• REQUIRED WORK
Make an exact copy of all the entries below, with the pictures left out.
THE INPUT Block Start
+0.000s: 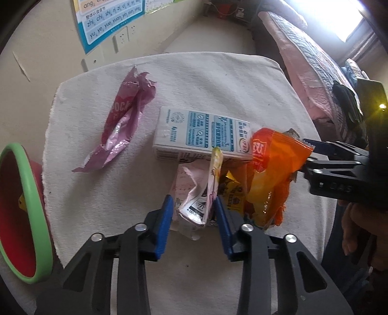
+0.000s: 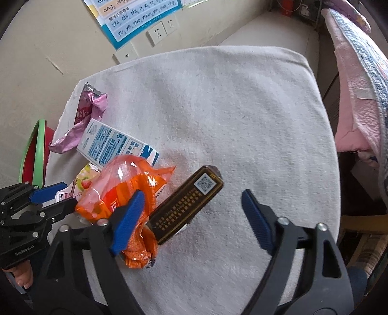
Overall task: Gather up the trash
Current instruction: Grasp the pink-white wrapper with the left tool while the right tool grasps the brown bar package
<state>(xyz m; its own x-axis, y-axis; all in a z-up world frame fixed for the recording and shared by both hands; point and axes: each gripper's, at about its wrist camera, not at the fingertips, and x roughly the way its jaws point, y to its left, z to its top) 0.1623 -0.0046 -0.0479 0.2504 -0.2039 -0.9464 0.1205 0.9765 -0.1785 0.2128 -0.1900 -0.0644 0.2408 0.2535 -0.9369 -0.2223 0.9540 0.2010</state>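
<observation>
On the white towel-covered table (image 1: 218, 80) lies a heap of trash. My left gripper (image 1: 195, 215) points down, shut on a crumpled pink-and-white wrapper (image 1: 194, 203). Behind it lie a white-and-blue milk carton (image 1: 198, 133), an orange snack bag (image 1: 271, 169) and a purple Pocky wrapper (image 1: 123, 126). My right gripper (image 2: 194, 213) stands open astride a dark brown box (image 2: 184, 206) with a QR code; no pad touches the box. Its left finger (image 2: 131, 213) overlaps the orange snack bag (image 2: 126, 184). The left gripper (image 2: 48, 196) shows at the left edge.
A red bin with a green rim (image 1: 24, 218) stands off the table's left side, also the bin (image 2: 36, 150) in the right wrist view. A wall with a poster (image 2: 135, 17) and sockets (image 2: 160, 30) is behind. A bed with a pink quilt (image 2: 359, 109) borders the right.
</observation>
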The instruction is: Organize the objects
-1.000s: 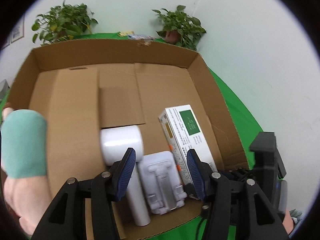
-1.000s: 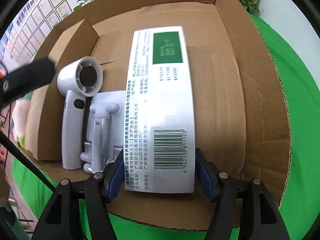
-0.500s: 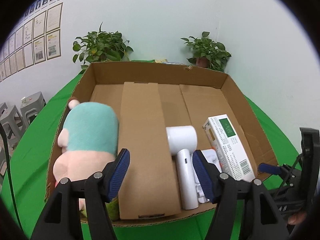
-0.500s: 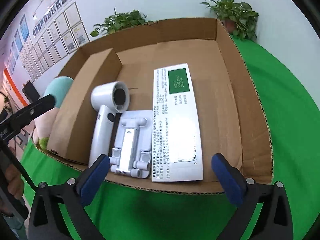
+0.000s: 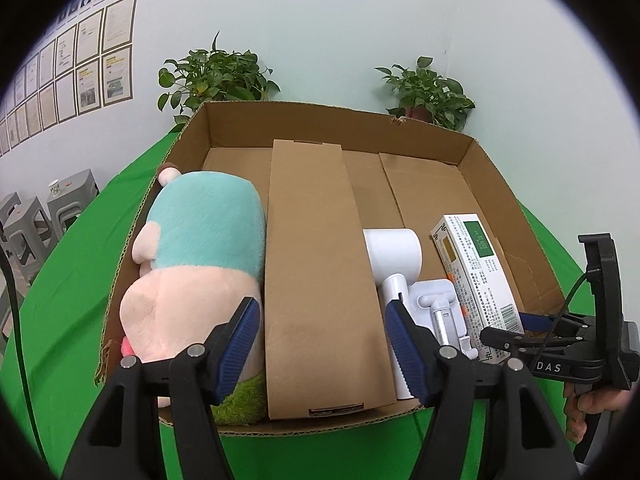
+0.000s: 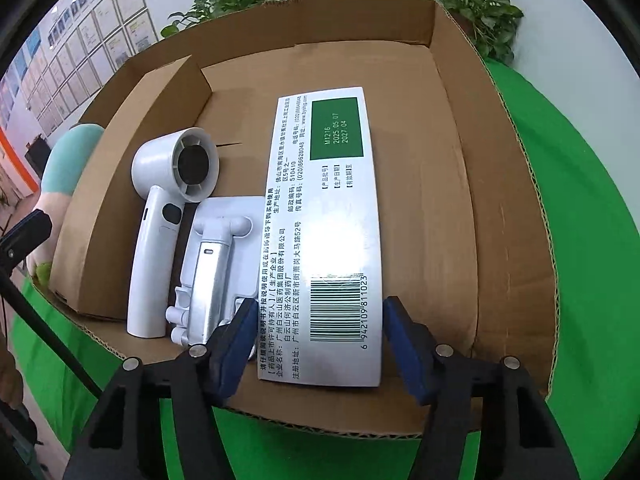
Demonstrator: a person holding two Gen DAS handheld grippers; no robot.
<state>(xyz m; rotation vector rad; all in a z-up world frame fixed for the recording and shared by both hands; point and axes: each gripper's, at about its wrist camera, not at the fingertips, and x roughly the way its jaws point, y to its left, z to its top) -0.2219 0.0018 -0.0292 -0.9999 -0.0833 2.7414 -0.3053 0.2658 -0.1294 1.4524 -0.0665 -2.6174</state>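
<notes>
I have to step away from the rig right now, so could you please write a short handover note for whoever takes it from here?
Left gripper: open, empty, hovering at the near edge of the cardboard box.
Right gripper: open, its fingers either side of the barcode end of the medicine box; it does not look clamped.
In the box: plush toy left of the cardboard divider; to its right the handheld fan, the phone stand and the medicine box side by side.
Done: all four items sit in the box.
Left: probably just to draw back; check for anything outside.
</notes>
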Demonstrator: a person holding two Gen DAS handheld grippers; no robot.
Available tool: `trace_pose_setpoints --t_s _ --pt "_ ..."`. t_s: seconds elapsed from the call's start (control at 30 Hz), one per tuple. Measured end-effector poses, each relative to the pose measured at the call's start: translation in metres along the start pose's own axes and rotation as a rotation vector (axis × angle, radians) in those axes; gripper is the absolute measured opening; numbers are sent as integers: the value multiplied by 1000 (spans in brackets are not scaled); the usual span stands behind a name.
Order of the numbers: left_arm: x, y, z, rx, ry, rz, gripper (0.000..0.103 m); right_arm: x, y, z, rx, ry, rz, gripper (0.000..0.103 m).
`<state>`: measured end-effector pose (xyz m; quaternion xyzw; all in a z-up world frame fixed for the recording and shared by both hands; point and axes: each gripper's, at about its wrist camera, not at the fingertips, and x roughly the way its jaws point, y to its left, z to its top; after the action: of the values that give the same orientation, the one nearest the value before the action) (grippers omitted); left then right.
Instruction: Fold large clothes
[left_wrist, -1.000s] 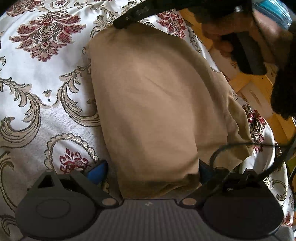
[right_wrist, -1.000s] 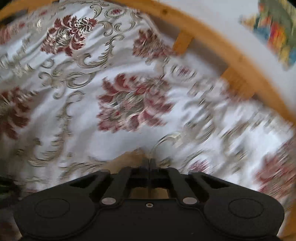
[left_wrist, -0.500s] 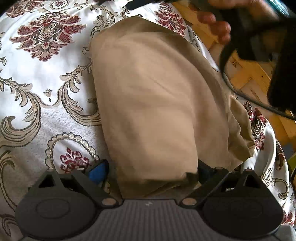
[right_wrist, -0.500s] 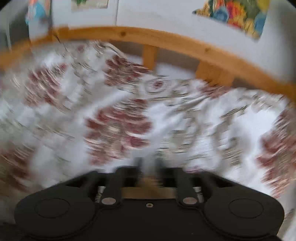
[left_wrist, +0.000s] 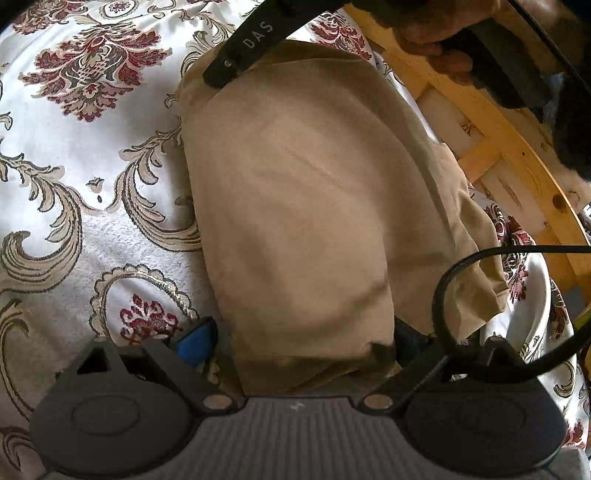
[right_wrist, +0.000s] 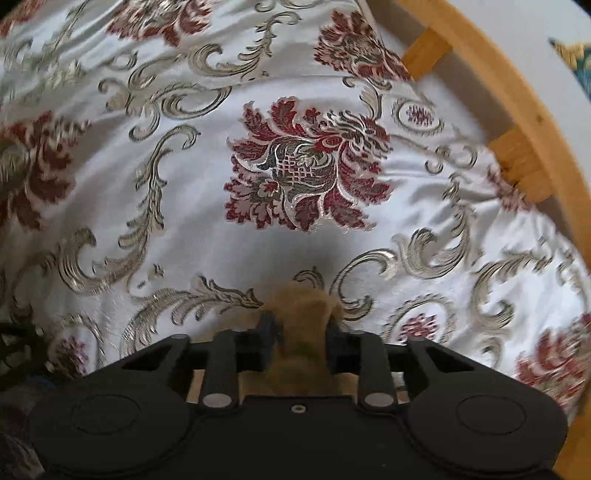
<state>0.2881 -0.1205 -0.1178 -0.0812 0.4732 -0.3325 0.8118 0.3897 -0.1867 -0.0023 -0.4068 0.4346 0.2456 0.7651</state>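
Note:
A tan garment (left_wrist: 314, 199) lies folded into a long pad on the floral bedspread (left_wrist: 74, 192). My left gripper (left_wrist: 299, 343) is wide open, its fingers on either side of the garment's near end. My right gripper (right_wrist: 300, 334) has its fingers partly apart with a bunch of the tan garment (right_wrist: 301, 306) between them. In the left wrist view the right gripper's finger (left_wrist: 251, 40) reaches over the garment's far left corner, held by a hand (left_wrist: 436, 33).
A curved wooden bed frame (left_wrist: 491, 122) runs along the right side of the bed, and shows in the right wrist view (right_wrist: 517, 92) beyond the bedspread (right_wrist: 306, 170). A black cable (left_wrist: 461, 266) loops over the garment's right edge.
The right gripper has swung back down over the bed and its fingers have spread from shut to partly apart around the tan cloth. The left gripper has stayed put.

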Motion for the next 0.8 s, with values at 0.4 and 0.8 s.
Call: trace_pose_setpoints --t_s 0.4,0.8 --pt "1 -3 -3 23 -3 2 96 23 -41 -27 245 -98 -76 0" --pt "-7 -3 -8 25 -4 -4 94 -57 -34 -165 641 -279 -158 49"
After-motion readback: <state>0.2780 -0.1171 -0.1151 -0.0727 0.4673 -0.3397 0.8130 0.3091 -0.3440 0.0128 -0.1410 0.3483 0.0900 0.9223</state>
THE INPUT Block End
• EXERCISE RESULT
+0.000s: 
+0.000s: 
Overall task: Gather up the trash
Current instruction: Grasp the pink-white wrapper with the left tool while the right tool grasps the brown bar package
<state>(xyz m; its own x-axis, y-axis; all in a z-up world frame fixed for the recording and shared by both hands; point and axes: each gripper's, at about its wrist camera, not at the fingertips, and x roughly the way its jaws point, y to its left, z to its top) 0.1623 -0.0046 -0.0479 0.2504 -0.2039 -0.9464 0.1205 0.9765 -0.1785 0.2128 -0.1900 -0.0644 0.2408 0.2535 -0.9369 -0.2223 0.9540 0.2010</state>
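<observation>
On the white towel-covered table (image 1: 218, 80) lies a heap of trash. My left gripper (image 1: 195, 215) points down, shut on a crumpled pink-and-white wrapper (image 1: 194, 203). Behind it lie a white-and-blue milk carton (image 1: 198, 133), an orange snack bag (image 1: 271, 169) and a purple Pocky wrapper (image 1: 123, 126). My right gripper (image 2: 194, 213) stands open astride a dark brown box (image 2: 184, 206) with a QR code; no pad touches the box. Its left finger (image 2: 131, 213) overlaps the orange snack bag (image 2: 126, 184). The left gripper (image 2: 48, 196) shows at the left edge.
A red bin with a green rim (image 1: 24, 218) stands off the table's left side, also the bin (image 2: 36, 150) in the right wrist view. A wall with a poster (image 2: 135, 17) and sockets (image 2: 160, 30) is behind. A bed with a pink quilt (image 2: 359, 109) borders the right.
</observation>
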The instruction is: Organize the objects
-1.000s: 
-1.000s: 
-0.500s: 
-0.500s: 
+0.000s: 
+0.000s: 
Demonstrator: a person holding two Gen DAS handheld grippers; no robot.
<state>(xyz m; rotation vector rad; all in a z-up world frame fixed for the recording and shared by both hands; point and axes: each gripper's, at about its wrist camera, not at the fingertips, and x roughly the way its jaws point, y to its left, z to its top) -0.2219 0.0018 -0.0292 -0.9999 -0.0833 2.7414 -0.3053 0.2658 -0.1294 1.4524 -0.0665 -2.6174</state>
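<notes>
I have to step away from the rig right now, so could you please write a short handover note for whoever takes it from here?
Left gripper: open, empty, hovering at the near edge of the cardboard box.
Right gripper: open, its fingers either side of the barcode end of the medicine box; it does not look clamped.
In the box: plush toy left of the cardboard divider; to its right the handheld fan, the phone stand and the medicine box side by side.
Done: all four items sit in the box.
Left: probably just to draw back; check for anything outside.
</notes>
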Demonstrator: a person holding two Gen DAS handheld grippers; no robot.
Available tool: `trace_pose_setpoints --t_s _ --pt "_ ..."`. t_s: seconds elapsed from the call's start (control at 30 Hz), one per tuple. Measured end-effector poses, each relative to the pose measured at the call's start: translation in metres along the start pose's own axes and rotation as a rotation vector (axis × angle, radians) in those axes; gripper is the absolute measured opening; numbers are sent as integers: the value multiplied by 1000 (spans in brackets are not scaled); the usual span stands behind a name.
Order of the numbers: left_arm: x, y, z, rx, ry, rz, gripper (0.000..0.103 m); right_arm: x, y, z, rx, ry, rz, gripper (0.000..0.103 m).
`<state>`: measured end-effector pose (xyz m; quaternion xyzw; all in a z-up world frame fixed for the recording and shared by both hands; point and axes: each gripper's, at about its wrist camera, not at the fingertips, and x roughly the way its jaws point, y to its left, z to its top; after the action: of the values that give the same orientation, the one nearest the value before the action) (grippers omitted); left then right.
Instruction: Fold large clothes
[left_wrist, -1.000s] 
[right_wrist, -1.000s] 
[left_wrist, -0.500s] 
[right_wrist, -0.500s] 
[left_wrist, +0.000s] 
[right_wrist, +0.000s] 
<state>0.2881 -0.1205 -0.1178 -0.0812 0.4732 -0.3325 0.8118 0.3897 -0.1867 -0.0023 -0.4068 0.4346 0.2456 0.7651</state>
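Note:
A tan garment (left_wrist: 314, 199) lies folded into a long pad on the floral bedspread (left_wrist: 74, 192). My left gripper (left_wrist: 299, 343) is wide open, its fingers on either side of the garment's near end. My right gripper (right_wrist: 300, 334) has its fingers partly apart with a bunch of the tan garment (right_wrist: 301, 306) between them. In the left wrist view the right gripper's finger (left_wrist: 251, 40) reaches over the garment's far left corner, held by a hand (left_wrist: 436, 33).
A curved wooden bed frame (left_wrist: 491, 122) runs along the right side of the bed, and shows in the right wrist view (right_wrist: 517, 92) beyond the bedspread (right_wrist: 306, 170). A black cable (left_wrist: 461, 266) loops over the garment's right edge.
The right gripper has swung back down over the bed and its fingers have spread from shut to partly apart around the tan cloth. The left gripper has stayed put.
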
Motion for the next 0.8 s, with values at 0.4 and 0.8 s.
Call: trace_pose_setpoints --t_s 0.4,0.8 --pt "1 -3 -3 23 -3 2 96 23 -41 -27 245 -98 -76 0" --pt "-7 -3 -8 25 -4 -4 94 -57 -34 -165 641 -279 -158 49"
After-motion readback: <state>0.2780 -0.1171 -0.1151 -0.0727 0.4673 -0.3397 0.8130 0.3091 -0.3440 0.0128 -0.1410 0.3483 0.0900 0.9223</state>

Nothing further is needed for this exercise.